** PROMPT **
Please copy every line of the data in which the string "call" appears.

** MATERIAL PROVIDED **
* * * * *
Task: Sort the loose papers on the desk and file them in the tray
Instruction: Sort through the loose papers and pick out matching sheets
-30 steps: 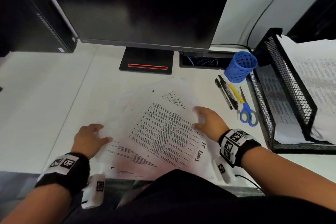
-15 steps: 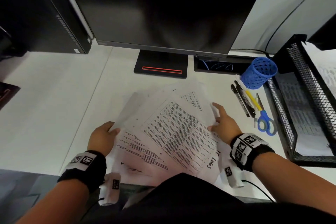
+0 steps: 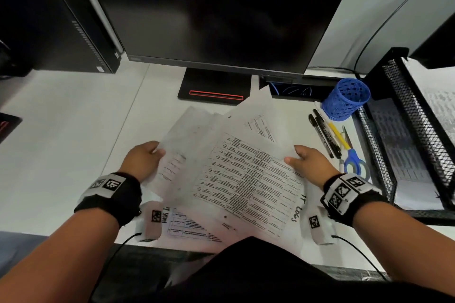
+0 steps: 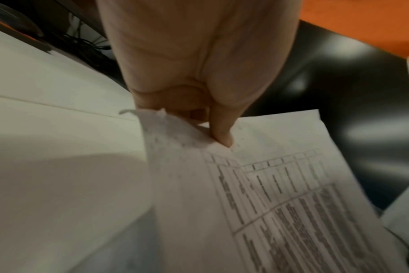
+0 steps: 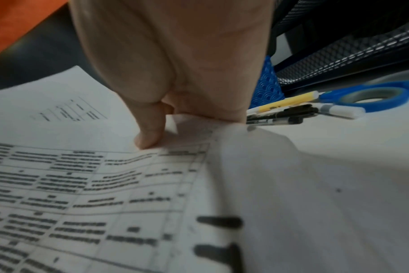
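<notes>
Gathering the loose papers (image 3: pixel 229 170) is the step I am working on: my left hand (image 3: pixel 144 160) is pinching the fanned sheets at their left edge, thumb on top, and my right hand (image 3: pixel 307 162) is pinching their right edge the same way. The sheets are spanning between both grips near the desk's (image 3: pixel 61 145) front edge, overlapping crookedly. Next, I judge, I am squaring them into 1 stack before carrying it to the mesh tray (image 3: pixel 416 115) at the desk's right edge.
</notes>
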Motion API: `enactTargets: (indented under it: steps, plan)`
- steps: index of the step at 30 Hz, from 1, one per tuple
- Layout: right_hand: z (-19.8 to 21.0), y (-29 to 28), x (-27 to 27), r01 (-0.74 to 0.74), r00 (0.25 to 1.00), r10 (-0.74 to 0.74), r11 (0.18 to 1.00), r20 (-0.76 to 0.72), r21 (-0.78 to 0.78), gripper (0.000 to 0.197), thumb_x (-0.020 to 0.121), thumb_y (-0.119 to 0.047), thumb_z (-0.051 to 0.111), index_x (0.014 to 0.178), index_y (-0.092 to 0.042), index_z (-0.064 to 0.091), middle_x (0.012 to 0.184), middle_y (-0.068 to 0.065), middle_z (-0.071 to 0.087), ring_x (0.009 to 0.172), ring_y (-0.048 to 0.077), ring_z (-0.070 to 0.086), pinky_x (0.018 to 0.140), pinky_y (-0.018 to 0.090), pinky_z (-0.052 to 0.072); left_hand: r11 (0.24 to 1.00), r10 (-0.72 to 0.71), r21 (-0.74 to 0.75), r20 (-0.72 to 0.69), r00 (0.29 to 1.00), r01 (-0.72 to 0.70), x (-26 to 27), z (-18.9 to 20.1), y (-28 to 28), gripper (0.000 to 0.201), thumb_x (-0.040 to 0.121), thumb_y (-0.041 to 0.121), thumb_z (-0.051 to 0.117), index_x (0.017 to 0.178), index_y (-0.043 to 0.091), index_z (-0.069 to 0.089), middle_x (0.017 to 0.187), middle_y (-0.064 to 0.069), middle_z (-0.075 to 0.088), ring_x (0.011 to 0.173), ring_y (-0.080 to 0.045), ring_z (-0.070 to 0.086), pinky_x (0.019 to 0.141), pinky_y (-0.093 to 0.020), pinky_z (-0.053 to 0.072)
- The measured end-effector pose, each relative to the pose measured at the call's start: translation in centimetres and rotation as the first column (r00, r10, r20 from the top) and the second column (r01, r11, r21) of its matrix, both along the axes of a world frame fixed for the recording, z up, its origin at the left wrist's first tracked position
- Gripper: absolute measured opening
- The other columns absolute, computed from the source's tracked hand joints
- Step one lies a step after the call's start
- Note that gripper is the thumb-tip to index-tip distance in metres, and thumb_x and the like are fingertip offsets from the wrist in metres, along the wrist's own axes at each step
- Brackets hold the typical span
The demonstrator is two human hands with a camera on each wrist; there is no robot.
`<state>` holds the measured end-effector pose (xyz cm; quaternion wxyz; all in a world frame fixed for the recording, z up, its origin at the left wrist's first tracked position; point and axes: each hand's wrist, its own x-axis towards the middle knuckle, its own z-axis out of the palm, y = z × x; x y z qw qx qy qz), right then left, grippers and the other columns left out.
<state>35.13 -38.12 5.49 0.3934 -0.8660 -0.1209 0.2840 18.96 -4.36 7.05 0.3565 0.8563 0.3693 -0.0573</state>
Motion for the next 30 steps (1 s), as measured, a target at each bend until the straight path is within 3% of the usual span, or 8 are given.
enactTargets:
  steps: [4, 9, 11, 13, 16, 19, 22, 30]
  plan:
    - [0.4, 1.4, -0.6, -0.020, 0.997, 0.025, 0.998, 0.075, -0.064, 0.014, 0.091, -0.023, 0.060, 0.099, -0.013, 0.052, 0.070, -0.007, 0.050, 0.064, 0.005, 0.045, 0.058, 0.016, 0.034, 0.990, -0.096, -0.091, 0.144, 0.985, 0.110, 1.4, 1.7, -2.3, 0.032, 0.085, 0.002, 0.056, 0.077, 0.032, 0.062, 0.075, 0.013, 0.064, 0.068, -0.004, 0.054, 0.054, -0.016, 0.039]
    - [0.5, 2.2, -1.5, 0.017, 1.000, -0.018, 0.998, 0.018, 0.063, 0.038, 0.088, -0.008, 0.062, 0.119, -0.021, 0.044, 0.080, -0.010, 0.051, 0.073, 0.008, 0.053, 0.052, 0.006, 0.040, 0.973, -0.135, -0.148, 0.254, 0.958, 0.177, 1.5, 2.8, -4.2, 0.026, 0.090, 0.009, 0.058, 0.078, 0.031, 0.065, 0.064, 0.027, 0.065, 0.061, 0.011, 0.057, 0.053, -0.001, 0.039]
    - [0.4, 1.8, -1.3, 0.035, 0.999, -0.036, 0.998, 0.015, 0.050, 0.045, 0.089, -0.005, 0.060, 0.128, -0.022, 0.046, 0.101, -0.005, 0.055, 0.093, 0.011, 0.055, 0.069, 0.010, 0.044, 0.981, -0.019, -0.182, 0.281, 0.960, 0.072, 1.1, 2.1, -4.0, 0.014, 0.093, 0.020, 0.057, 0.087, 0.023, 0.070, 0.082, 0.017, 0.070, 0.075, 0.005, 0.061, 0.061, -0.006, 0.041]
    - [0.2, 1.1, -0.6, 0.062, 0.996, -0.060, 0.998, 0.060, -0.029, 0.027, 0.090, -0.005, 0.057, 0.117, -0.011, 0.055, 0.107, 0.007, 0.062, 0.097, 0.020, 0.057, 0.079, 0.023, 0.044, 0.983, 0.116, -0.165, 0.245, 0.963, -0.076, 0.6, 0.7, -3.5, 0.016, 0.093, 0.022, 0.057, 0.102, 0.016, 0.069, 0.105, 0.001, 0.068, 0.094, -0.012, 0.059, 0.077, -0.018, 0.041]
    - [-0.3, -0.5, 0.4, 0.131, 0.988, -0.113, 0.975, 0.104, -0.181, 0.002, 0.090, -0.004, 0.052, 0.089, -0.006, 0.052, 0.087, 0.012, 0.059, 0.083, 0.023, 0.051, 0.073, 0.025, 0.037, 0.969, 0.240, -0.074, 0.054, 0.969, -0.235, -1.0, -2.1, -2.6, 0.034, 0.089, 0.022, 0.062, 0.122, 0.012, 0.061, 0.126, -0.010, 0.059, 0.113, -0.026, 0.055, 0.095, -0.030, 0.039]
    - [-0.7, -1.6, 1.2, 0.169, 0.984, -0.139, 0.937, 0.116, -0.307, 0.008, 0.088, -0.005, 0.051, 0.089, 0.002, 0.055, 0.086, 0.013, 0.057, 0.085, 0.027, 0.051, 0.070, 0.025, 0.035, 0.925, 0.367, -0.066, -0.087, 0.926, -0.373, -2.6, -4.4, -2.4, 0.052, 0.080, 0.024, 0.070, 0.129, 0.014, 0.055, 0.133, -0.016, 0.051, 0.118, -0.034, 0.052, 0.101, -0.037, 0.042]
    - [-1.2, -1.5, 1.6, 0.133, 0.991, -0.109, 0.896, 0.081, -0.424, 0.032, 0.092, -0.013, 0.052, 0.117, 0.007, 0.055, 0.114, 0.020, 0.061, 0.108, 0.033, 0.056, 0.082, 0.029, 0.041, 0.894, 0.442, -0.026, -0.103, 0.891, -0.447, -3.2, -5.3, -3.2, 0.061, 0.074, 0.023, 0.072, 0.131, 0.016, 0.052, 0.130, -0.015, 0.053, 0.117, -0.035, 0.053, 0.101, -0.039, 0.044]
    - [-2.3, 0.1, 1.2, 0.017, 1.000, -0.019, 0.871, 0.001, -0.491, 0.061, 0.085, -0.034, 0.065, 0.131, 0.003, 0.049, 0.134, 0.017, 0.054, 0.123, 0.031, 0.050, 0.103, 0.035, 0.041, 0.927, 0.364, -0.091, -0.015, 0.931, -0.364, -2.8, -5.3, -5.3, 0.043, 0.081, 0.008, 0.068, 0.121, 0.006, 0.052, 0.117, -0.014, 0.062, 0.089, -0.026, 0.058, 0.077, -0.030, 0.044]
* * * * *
** ANSWER SECTION **
- The measured end-effector pose, each relative to the pose measured at the call's start: translation in centimetres and rotation as the first column (r00, r10, r20 from the top) and the second column (r01, r11, r21) of its matrix, both along the axes of a world frame fixed for the recording, z up, its origin at the left wrist's first tracked position
- Step one lies a step after the call's start

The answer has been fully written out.